__Exercise__
For the entries below, the result should be an exact transcription of the lines from the one with "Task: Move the" up to and including the one with "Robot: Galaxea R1", and only those.

__Material provided__
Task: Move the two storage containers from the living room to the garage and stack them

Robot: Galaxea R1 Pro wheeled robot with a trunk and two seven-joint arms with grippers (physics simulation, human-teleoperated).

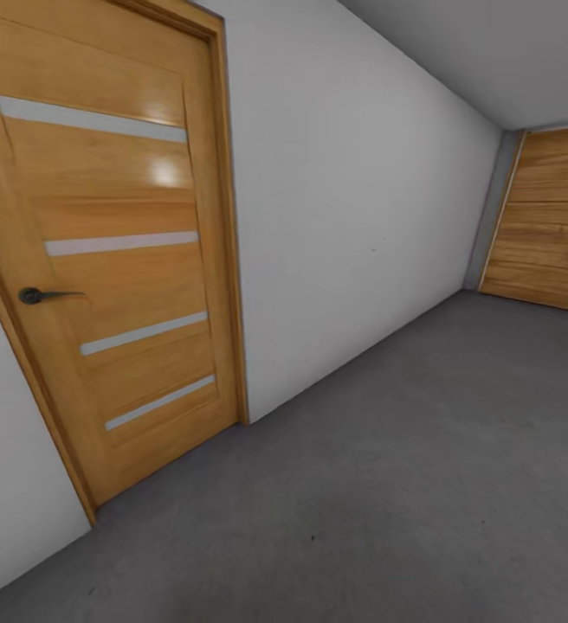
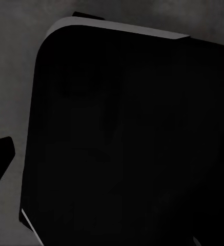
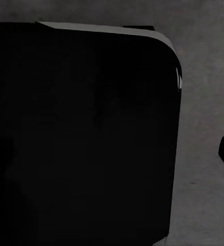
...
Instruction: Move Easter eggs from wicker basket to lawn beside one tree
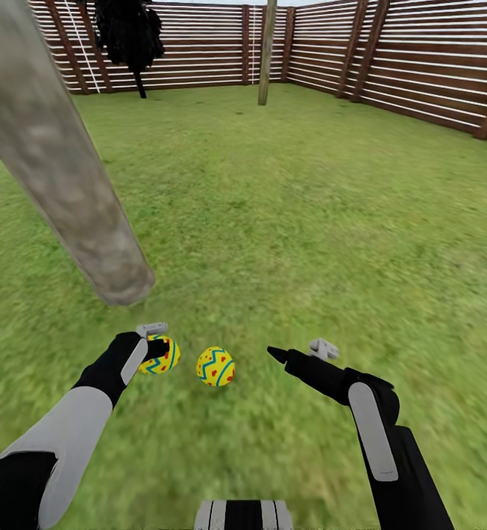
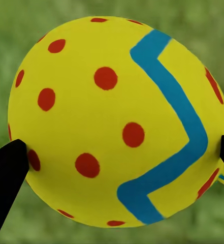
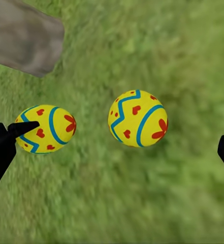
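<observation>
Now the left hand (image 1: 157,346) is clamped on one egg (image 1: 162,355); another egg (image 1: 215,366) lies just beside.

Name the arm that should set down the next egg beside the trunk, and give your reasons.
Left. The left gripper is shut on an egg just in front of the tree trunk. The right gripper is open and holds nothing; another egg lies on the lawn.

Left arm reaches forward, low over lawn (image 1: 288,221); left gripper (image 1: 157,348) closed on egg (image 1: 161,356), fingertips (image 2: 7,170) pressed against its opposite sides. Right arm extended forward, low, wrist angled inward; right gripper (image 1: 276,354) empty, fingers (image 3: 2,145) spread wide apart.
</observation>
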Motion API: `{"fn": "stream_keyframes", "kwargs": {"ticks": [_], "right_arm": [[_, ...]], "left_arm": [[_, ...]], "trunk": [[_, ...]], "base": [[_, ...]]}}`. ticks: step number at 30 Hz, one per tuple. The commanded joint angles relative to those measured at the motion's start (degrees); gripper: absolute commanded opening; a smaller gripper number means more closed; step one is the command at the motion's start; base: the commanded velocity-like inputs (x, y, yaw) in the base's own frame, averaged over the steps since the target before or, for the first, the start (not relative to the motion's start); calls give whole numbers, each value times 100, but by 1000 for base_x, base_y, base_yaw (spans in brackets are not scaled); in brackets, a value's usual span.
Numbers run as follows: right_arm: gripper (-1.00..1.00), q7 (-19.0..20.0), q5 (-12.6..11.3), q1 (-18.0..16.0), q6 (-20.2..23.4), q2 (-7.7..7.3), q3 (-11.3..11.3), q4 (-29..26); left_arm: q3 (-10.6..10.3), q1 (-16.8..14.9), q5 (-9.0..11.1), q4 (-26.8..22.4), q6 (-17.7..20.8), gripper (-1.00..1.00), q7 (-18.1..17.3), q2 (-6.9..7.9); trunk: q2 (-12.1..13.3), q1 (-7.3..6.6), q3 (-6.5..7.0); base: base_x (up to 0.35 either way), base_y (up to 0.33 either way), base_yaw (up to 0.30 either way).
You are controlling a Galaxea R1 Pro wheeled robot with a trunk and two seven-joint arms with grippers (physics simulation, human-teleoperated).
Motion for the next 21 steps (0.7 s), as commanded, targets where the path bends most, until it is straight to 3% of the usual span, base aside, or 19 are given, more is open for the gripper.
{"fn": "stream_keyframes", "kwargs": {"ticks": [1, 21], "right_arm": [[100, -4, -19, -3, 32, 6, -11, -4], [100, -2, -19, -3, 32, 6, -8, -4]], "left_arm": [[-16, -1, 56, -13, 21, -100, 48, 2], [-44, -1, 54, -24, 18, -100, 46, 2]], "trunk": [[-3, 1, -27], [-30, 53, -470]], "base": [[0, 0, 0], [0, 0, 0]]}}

__Output of the task__
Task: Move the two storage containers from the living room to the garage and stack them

Robot: Galaxea R1 Pro wheeled robot with a trunk and two seven-joint arms with grippers (physics simulation, human-teleoperated).

No further output is required, since the answer is complete.